Write out the full listing exactly as it appears below.
Start of DATA EXTRACT
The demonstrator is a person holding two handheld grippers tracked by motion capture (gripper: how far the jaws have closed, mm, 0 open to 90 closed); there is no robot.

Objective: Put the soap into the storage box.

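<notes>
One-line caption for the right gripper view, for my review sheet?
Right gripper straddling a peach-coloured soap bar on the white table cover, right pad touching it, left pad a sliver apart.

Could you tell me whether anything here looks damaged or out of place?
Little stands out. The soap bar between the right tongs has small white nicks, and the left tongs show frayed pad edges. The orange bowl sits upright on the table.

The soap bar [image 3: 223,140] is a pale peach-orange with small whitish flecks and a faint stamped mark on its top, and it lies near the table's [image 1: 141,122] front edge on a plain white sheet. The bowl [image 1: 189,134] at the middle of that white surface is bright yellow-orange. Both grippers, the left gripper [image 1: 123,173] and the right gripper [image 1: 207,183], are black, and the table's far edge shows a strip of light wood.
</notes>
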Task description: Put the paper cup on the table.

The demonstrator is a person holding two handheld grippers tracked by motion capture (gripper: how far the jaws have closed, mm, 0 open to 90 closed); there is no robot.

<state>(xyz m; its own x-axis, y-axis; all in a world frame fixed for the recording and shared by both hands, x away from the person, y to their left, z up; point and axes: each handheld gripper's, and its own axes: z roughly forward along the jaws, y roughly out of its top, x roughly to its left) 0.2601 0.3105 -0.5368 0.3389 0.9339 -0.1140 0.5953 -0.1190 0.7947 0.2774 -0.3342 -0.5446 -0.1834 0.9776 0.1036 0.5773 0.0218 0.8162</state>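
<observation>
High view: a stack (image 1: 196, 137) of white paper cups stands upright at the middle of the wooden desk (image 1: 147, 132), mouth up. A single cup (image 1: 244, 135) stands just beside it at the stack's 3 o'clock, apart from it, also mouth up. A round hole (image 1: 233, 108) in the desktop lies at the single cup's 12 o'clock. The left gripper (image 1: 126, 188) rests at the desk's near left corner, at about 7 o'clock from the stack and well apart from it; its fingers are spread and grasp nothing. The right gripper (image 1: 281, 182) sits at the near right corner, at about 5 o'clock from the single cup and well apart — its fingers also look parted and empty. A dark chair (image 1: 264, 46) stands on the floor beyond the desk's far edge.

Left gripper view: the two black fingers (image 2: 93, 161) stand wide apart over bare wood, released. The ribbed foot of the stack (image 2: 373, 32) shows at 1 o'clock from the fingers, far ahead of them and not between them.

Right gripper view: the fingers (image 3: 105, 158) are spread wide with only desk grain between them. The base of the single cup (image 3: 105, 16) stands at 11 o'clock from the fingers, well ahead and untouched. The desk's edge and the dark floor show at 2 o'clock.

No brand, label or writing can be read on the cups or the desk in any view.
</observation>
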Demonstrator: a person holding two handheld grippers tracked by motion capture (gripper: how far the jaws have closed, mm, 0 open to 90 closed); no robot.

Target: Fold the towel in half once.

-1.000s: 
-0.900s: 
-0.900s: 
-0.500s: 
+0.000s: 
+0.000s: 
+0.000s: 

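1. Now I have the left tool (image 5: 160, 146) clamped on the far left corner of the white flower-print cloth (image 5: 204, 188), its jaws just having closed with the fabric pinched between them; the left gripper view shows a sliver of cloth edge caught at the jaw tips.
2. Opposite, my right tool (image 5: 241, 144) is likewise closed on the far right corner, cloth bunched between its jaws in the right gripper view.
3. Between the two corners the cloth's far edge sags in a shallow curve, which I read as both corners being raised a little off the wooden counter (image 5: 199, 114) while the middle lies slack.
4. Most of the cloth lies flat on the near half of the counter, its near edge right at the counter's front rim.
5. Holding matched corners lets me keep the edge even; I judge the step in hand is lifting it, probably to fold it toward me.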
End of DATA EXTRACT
▸ **YOUR RESPONSE**
The demonstrator is a person holding two handheld grippers tracked by motion capture (gripper: how far the jaws have closed, mm, 0 open to 90 closed); there is no robot.

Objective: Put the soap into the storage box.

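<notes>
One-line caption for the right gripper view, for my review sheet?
Right gripper straddling a peach-coloured soap bar on the white table cover, right pad touching it, left pad a sliver apart.

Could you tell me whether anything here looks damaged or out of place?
Little stands out. The soap bar between the right tongs has small white nicks, and the left tongs show frayed pad edges. The orange bowl sits upright on the table.

The soap bar [image 3: 223,140] is a pale peach-orange with small whitish flecks and a faint stamped mark on its top, and it lies near the table's [image 1: 141,122] front edge on a plain white sheet. The bowl [image 1: 189,134] at the middle of that white surface is bright yellow-orange. Both grippers, the left gripper [image 1: 123,173] and the right gripper [image 1: 207,183], are black, and the table's far edge shows a strip of light wood.
</notes>
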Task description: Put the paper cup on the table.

The demonstrator is a person holding two handheld grippers tracked by motion capture (gripper: how far the jaws have closed, mm, 0 open to 90 closed); there is no robot.

<state>(xyz m; its own x-axis, y-axis; all in a world frame fixed for the recording and shared by both hands, x away from the person, y to their left, z up; point and axes: each handheld gripper's, and its own axes: z roughly forward along the jaws, y roughly out of its top, x roughly to its left) 0.2601 0.3105 -0.5368 0.3389 0.9339 -0.1140 0.5953 -0.1190 0.7947 0.2774 -0.3342 -0.5446 -0.1834 0.9776 0.1036 0.5773 0.0218 0.8162</state>
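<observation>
High view: a stack (image 1: 196, 137) of white paper cups stands upright at the middle of the wooden desk (image 1: 147, 132), mouth up. A single cup (image 1: 244, 135) stands just beside it at the stack's 3 o'clock, apart from it, also mouth up. A round hole (image 1: 233, 108) in the desktop lies at the single cup's 12 o'clock. The left gripper (image 1: 126, 188) rests at the desk's near left corner, at about 7 o'clock from the stack and well apart from it; its fingers are spread and grasp nothing. The right gripper (image 1: 281, 182) sits at the near right corner, at about 5 o'clock from the single cup and well apart — its fingers also look parted and empty. A dark chair (image 1: 264, 46) stands on the floor beyond the desk's far edge.

Left gripper view: the two black fingers (image 2: 93, 161) stand wide apart over bare wood, released. The ribbed foot of the stack (image 2: 373, 32) shows at 1 o'clock from the fingers, far ahead of them and not between them.

Right gripper view: the fingers (image 3: 105, 158) are spread wide with only desk grain between them. The base of the single cup (image 3: 105, 16) stands at 11 o'clock from the fingers, well ahead and untouched. The desk's edge and the dark floor show at 2 o'clock.

No brand, label or writing can be read on the cups or the desk in any view.
</observation>
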Demonstrator: a person holding two handheld grippers tracked by motion capture (gripper: how far the jaws have closed, mm, 0 open to 90 closed); no robot.

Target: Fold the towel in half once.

-1.000s: 
-0.900s: 
-0.900s: 
-0.500s: 
+0.000s: 
+0.000s: 
+0.000s: 

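1. Now I have the left tool (image 5: 160, 146) clamped on the far left corner of the white flower-print cloth (image 5: 204, 188), its jaws just having closed with the fabric pinched between them; the left gripper view shows a sliver of cloth edge caught at the jaw tips.
2. Opposite, my right tool (image 5: 241, 144) is likewise closed on the far right corner, cloth bunched between its jaws in the right gripper view.
3. Between the two corners the cloth's far edge sags in a shallow curve, which I read as both corners being raised a little off the wooden counter (image 5: 199, 114) while the middle lies slack.
4. Most of the cloth lies flat on the near half of the counter, its near edge right at the counter's front rim.
5. Holding matched corners lets me keep the edge even; I judge the step in hand is lifting it, probably to fold it toward me.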

What this exercise needed has been supplied.